TASK DIRECTIONS >>
Word for word, the listing below should be printed again.

INPUT RECORDS >>
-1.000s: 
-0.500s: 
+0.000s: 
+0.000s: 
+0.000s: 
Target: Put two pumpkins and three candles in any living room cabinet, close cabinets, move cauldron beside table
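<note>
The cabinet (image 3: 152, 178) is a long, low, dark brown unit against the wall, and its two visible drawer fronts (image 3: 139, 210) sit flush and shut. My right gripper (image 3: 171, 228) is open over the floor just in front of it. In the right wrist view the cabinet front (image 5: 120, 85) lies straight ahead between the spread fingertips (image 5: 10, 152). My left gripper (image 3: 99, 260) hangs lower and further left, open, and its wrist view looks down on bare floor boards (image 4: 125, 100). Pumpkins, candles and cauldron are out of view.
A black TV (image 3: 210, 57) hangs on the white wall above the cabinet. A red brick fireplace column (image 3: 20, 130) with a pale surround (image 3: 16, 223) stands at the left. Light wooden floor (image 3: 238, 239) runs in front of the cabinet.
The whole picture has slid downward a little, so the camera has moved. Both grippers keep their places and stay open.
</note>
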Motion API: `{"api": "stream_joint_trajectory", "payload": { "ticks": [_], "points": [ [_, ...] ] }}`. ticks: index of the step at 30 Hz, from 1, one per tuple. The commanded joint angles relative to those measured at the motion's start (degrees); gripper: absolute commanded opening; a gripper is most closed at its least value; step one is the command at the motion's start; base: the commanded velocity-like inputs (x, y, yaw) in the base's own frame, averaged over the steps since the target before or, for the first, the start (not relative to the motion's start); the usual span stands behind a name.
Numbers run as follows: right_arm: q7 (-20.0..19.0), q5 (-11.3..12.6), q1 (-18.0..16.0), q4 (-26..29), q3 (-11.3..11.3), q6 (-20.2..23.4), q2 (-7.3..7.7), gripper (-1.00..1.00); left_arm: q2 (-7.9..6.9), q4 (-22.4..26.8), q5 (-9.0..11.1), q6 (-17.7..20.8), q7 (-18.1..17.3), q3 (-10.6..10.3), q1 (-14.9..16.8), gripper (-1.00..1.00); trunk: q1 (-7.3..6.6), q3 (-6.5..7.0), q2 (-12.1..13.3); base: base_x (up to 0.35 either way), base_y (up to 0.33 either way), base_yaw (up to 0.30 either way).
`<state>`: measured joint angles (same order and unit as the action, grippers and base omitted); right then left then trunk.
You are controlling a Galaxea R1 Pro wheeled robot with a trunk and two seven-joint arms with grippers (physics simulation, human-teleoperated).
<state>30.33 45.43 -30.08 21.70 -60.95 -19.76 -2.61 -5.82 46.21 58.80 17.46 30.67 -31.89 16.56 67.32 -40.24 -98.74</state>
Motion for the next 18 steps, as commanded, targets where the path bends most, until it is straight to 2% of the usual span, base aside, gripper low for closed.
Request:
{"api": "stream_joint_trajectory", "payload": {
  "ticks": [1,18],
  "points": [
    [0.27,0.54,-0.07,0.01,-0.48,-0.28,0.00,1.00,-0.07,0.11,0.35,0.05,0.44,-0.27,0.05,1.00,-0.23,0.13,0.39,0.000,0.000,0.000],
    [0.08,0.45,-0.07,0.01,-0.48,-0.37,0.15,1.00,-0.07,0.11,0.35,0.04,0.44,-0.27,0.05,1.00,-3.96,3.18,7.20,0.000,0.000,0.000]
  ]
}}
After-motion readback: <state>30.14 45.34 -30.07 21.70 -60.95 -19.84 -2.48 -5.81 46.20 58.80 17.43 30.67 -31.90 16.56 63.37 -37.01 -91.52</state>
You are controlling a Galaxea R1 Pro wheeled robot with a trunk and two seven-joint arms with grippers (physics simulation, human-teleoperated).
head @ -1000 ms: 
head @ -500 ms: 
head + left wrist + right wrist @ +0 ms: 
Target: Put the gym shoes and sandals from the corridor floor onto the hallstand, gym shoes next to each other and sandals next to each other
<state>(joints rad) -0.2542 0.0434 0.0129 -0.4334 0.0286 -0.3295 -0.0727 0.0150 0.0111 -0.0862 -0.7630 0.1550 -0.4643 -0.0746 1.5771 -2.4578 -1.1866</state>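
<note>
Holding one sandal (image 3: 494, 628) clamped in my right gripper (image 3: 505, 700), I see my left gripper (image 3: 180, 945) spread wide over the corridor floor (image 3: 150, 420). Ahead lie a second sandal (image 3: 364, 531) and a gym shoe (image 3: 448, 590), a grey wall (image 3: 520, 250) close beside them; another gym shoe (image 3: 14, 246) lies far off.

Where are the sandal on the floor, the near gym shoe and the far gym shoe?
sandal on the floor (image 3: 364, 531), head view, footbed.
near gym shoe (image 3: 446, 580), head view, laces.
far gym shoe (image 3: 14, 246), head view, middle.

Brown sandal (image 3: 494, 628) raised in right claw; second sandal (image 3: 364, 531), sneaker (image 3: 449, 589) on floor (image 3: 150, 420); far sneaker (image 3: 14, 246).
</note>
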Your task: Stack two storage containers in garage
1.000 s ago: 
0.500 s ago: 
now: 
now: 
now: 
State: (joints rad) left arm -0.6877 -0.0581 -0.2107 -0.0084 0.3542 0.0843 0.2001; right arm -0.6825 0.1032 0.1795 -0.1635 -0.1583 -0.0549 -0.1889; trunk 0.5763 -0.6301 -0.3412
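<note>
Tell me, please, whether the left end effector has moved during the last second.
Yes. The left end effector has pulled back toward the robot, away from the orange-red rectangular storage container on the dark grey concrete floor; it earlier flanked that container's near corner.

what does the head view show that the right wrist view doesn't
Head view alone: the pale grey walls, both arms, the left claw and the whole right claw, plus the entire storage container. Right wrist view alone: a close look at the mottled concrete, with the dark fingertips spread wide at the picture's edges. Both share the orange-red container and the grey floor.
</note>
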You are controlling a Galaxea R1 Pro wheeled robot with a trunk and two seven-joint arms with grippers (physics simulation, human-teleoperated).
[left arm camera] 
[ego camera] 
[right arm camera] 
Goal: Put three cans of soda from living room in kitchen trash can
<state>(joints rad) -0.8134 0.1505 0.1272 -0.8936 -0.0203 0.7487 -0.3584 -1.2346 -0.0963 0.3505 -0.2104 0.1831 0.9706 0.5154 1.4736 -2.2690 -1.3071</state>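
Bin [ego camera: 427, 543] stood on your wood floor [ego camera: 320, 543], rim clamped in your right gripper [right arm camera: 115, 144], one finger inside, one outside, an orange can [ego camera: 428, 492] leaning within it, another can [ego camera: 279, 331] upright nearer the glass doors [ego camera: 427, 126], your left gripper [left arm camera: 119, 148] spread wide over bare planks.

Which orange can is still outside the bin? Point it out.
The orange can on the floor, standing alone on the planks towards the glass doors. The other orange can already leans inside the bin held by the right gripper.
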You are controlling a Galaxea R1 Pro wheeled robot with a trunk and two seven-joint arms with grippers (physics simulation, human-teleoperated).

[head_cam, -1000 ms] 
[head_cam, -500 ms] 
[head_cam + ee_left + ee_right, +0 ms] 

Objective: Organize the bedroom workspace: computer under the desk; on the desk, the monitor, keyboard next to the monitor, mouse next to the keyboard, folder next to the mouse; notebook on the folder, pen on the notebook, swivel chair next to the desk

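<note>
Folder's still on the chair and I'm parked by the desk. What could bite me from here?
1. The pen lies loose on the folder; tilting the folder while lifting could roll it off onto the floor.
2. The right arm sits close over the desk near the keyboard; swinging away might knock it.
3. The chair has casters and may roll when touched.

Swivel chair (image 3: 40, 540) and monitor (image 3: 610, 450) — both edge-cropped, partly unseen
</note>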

ANSWER AREA >>
-1.000s: 
-0.500s: 
+0.000s: 
+0.000s: 
+0.000s: 
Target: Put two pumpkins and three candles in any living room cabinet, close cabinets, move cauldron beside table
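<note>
The cabinet (image 3: 152, 178) is a long, low, dark brown unit against the wall, and its two visible drawer fronts (image 3: 139, 210) sit flush and shut. My right gripper (image 3: 171, 228) is open over the floor just in front of it. In the right wrist view the cabinet front (image 5: 120, 85) lies straight ahead between the spread fingertips (image 5: 10, 152). My left gripper (image 3: 99, 260) hangs lower and further left, open, and its wrist view looks down on bare floor boards (image 4: 125, 100). Pumpkins, candles and cauldron are out of view.
A black TV (image 3: 210, 57) hangs on the white wall above the cabinet. A red brick fireplace column (image 3: 20, 130) with a pale surround (image 3: 16, 223) stands at the left. Light wooden floor (image 3: 238, 239) runs in front of the cabinet.
The whole picture has slid downward a little, so the camera has moved. Both grippers keep their places and stay open.
</note>
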Motion API: `{"api": "stream_joint_trajectory", "payload": { "ticks": [_], "points": [ [_, ...] ] }}`. ticks: index of the step at 30 Hz, from 1, one per tuple. The commanded joint angles relative to those measured at the motion's start (degrees); gripper: absolute commanded opening; a gripper is most closed at its least value; step one is the command at the motion's start; base: the commanded velocity-like inputs (x, y, yaw) in the base's own frame, averaged over the steps since the target before or, for the first, the start (not relative to the motion's start); the usual span stands behind a name.
Numbers run as follows: right_arm: q7 (-20.0..19.0), q5 (-11.3..12.6), q1 (-18.0..16.0), q4 (-26..29), q3 (-11.3..11.3), q6 (-20.2..23.4), q2 (-7.3..7.7), gripper (-1.00..1.00); left_arm: q2 (-7.9..6.9), q4 (-22.4..26.8), q5 (-9.0..11.1), q6 (-17.7..20.8), q7 (-18.1..17.3), q3 (-10.6..10.3), q1 (-14.9..16.8), gripper (-1.00..1.00); trunk: q1 (-7.3..6.6), q3 (-6.5..7.0), q2 (-12.1..13.3); base: base_x (up to 0.35 either way), base_y (up to 0.33 either way), base_yaw (up to 0.30 either way).
`<state>`: measured joint angles (same order and unit as the action, grippers and base omitted); right then left then trunk.
You are controlling a Galaxea R1 Pro wheeled robot with a trunk and two seven-joint arms with grippers (physics simulation, human-teleoperated).
<state>30.33 45.43 -30.08 21.70 -60.95 -19.76 -2.61 -5.82 46.21 58.80 17.46 30.67 -31.89 16.56 67.32 -40.24 -98.74</state>
Motion for the next 18 steps, as commanded, targets where the path bends most, until it is straight to 2% of the usual span, base aside, gripper low for closed.
Request:
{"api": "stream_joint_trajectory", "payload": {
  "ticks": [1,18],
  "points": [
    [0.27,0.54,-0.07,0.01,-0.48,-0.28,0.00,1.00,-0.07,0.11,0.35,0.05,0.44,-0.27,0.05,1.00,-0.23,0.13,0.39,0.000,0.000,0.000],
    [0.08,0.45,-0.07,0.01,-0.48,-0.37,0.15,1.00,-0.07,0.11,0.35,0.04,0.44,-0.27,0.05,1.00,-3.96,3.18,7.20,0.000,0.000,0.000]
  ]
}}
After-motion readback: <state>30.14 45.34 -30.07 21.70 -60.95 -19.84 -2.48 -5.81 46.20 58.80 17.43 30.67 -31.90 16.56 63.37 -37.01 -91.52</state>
You are controlling a Galaxea R1 Pro wheeled robot with a trunk and two seven-joint arms with grippers (physics simulation, human-teleoperated).
head @ -1000 ms: 
head @ -500 ms: 
head + left wrist + right wrist @ +0 ms: 
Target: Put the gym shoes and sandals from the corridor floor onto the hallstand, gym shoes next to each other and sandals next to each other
<state>(joints rad) -0.2542 0.0434 0.0129 -0.4334 0.0286 -0.3295 -0.0727 0.0150 0.0111 -0.0862 -0.7630 0.1550 -0.4643 -0.0746 1.5771 -2.4578 -1.1866</state>
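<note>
Holding one sandal (image 3: 494, 628) clamped in my right gripper (image 3: 505, 700), I see my left gripper (image 3: 180, 945) spread wide over the corridor floor (image 3: 150, 420). Ahead lie a second sandal (image 3: 364, 531) and a gym shoe (image 3: 448, 590), a grey wall (image 3: 520, 250) close beside them; another gym shoe (image 3: 14, 246) lies far off.

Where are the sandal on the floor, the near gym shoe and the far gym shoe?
sandal on the floor (image 3: 364, 531), head view, footbed.
near gym shoe (image 3: 446, 580), head view, laces.
far gym shoe (image 3: 14, 246), head view, middle.

Brown sandal (image 3: 494, 628) raised in right claw; second sandal (image 3: 364, 531), sneaker (image 3: 449, 589) on floor (image 3: 150, 420); far sneaker (image 3: 14, 246).
</note>
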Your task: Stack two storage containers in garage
1.000 s ago: 
0.500 s ago: 
now: 
now: 
now: 
State: (joints rad) left arm -0.6877 -0.0581 -0.2107 -0.0084 0.3542 0.0843 0.2001; right arm -0.6825 0.1032 0.1795 -0.1635 -0.1583 -0.0549 -0.1889; trunk 0.5763 -0.6301 -0.3412
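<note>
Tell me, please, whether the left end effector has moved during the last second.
Yes. The left end effector has pulled back toward the robot, away from the orange-red rectangular storage container on the dark grey concrete floor; it earlier flanked that container's near corner.

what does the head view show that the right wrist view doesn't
Head view alone: the pale grey walls, both arms, the left claw and the whole right claw, plus the entire storage container. Right wrist view alone: a close look at the mottled concrete, with the dark fingertips spread wide at the picture's edges. Both share the orange-red container and the grey floor.
</note>
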You are controlling a Galaxea R1 Pro wheeled robot with a trunk and two seven-joint arms with grippers (physics simulation, human-teleoperated).
[left arm camera] 
[ego camera] 
[right arm camera] 
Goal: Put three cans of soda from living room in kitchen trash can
<state>(joints rad) -0.8134 0.1505 0.1272 -0.8936 -0.0203 0.7487 -0.3584 -1.2346 -0.0963 0.3505 -0.2104 0.1831 0.9706 0.5154 1.4736 -2.2690 -1.3071</state>
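Bin [ego camera: 427, 543] stood on your wood floor [ego camera: 320, 543], rim clamped in your right gripper [right arm camera: 115, 144], one finger inside, one outside, an orange can [ego camera: 428, 492] leaning within it, another can [ego camera: 279, 331] upright nearer the glass doors [ego camera: 427, 126], your left gripper [left arm camera: 119, 148] spread wide over bare planks.

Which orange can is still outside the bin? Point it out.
The orange can on the floor, standing alone on the planks towards the glass doors. The other orange can already leans inside the bin held by the right gripper.
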You are controlling a Galaxea R1 Pro wheeled robot with a trunk and two seven-joint arms with grippers (physics simulation, human-teleoperated).

[head_cam, -1000 ms] 
[head_cam, -500 ms] 
[head_cam + ee_left + ee_right, +0 ms] 

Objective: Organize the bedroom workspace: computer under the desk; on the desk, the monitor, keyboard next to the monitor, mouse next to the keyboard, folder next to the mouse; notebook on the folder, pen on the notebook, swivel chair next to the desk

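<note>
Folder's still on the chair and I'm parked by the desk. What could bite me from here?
1. The pen lies loose on the folder; tilting the folder while lifting could roll it off onto the floor.
2. The right arm sits close over the desk near the keyboard; swinging away might knock it.
3. The chair has casters and may roll when touched.

Swivel chair (image 3: 40, 540) and monitor (image 3: 610, 450) — both edge-cropped, partly unseen
</note>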

No part of the answer remains open.